La guerre au jour le jour
En septembre 1914, la première Bataille de la Marne repoussant les envahisseurs, la petite ville de Drancy et ses quelques 8000 habitants va se transformer en base arrière de l’armée française. Dès octobre 1914, le château devient un hôpital pour blessés légers. Près de 10 000 soldats y séjourneront. Les boulangeries militaires, installées là où, bien plus tard, se dressera la cité Gaston Roulaud, produisent les rations de pain pour les soldats. La ferme du Petit-Drancy est également réquisitionnée pour être transformée en centre de rééquipement pour les soldats. Le cœur de Drancy bat au rythme de la guerre : sa position géographique et la présence du chemin de fer en font une place stratégique.
Hannetonnage intensif
Pour une petite ville sans histoires comme Drancy, c’est un changement de taille. Elle entre de plein pied et brutalement dans un XXe siècle qu’elle avait pourtant pris soin de maintenir à distance, préférant le chant du coq à celui des sirènes de la modernité.

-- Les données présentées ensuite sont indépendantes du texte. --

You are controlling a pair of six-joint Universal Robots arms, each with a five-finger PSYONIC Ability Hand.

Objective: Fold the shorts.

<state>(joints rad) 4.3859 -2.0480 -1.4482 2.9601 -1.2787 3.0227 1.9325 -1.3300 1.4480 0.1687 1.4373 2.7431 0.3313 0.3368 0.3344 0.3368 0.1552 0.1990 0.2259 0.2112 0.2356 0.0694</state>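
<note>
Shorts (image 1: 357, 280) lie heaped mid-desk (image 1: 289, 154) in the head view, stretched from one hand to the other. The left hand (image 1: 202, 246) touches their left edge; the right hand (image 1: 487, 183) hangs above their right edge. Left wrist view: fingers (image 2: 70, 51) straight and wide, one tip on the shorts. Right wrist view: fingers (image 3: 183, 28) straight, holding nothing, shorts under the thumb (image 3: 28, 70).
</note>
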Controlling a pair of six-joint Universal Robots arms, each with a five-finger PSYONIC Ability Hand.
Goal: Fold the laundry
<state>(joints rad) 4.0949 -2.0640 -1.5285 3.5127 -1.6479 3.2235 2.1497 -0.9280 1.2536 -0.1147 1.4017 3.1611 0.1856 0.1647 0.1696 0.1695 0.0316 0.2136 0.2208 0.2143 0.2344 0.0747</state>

Après cela, plus rien ne sera comme avant. Drancy va devenir une ville et transformer ses champs en terrains constructibles. Mais alors, de quoi s’occupe le Conseil municipal dans le contexte de la Grande Guerre, alors que la ville est de fait aux mains de l’armée, que le préfet envoie ses ordres quotidiennement par télégrammes au maire, que des Drancéens meurent régulièrement au champ d’honneur et que quelques obus tombent du ciel ? Il s’occupe simplement de la vie quotidienne. Ainsi, en mai 1916, il est demandé :
aux propriétaires fermiers ou métayers, ainsi qu’aux usufruitiers ou usagers de ramasser ou détruire les hannetons et vers blancs existant dans les propriétés.
Une prime de 10 centimes par kilo de coléoptères ravageurs de cultures sera allouée à tout destructeur. Quatre mois plus tard, il s’agit de supprimer "le péril alcoolique". On fait donc cesser le privilège des bouilleurs de cru. C’en est donc fini de la petite eau de vie distillée dans l’alambic maison à l’abri des regards. Et il est difficile de tricher tant l’odeur de la distillation est forte. Peu de risques néanmoins de se faire prendre, puisqu’en septembre 2016, un hommage appuyé et plein de trémolos sera rendu lors du départ du vieux garde champêtre, M. Breton, âgé de 66 ans et à son poste depuis 18 ans. Une rente annuelle et viagère de 600 FF sera inscrite au budget primitif 1917 sous la dénomination Retraite aux vieux serviteurs de la commune.
Géographie et géopolitique
En 1917, une autre histoire, dont nous aurons l’occasion de reparler, va secouer le Conseil : pourquoi le secrétaire général de la commune a-t-il volé la somme de 6600 FF ? Enfin une véritable affaire, car en l’absence de vrais intérêts locaux, les conseillers rivalisent d’un fervent patriotisme. M. Helary propose ainsi de construire, en juillet 1915, un monument aux morts de Drancy,
une obélisque derrière laquelle serait planté un saule-pleureur.
Rien d’étonnant, sinon le lieu :
dans l’emplacement qui existe entre l’avenue de la Gare [aujourd’hui avenue Jean Catelas, au Blanc-Mesnil, dont la partie sud était drancéenne] et la route de Blanc-Mesnil [soit la rue Joseph Hénaff].
Bref, à l’extrême nord d’une ville alors peu construite. En octobre 1915, c’est M. Gautier qui impressionne : il émet le vœu,
dans l’intérêt supérieur de la Patrie et dans celui de son avenir économique,
que la langue allemande soit supprimée de tous les établissements scolaires de France et remplacée par le russe. Drancy vient de passer, discrètement, du local à l’Internationale.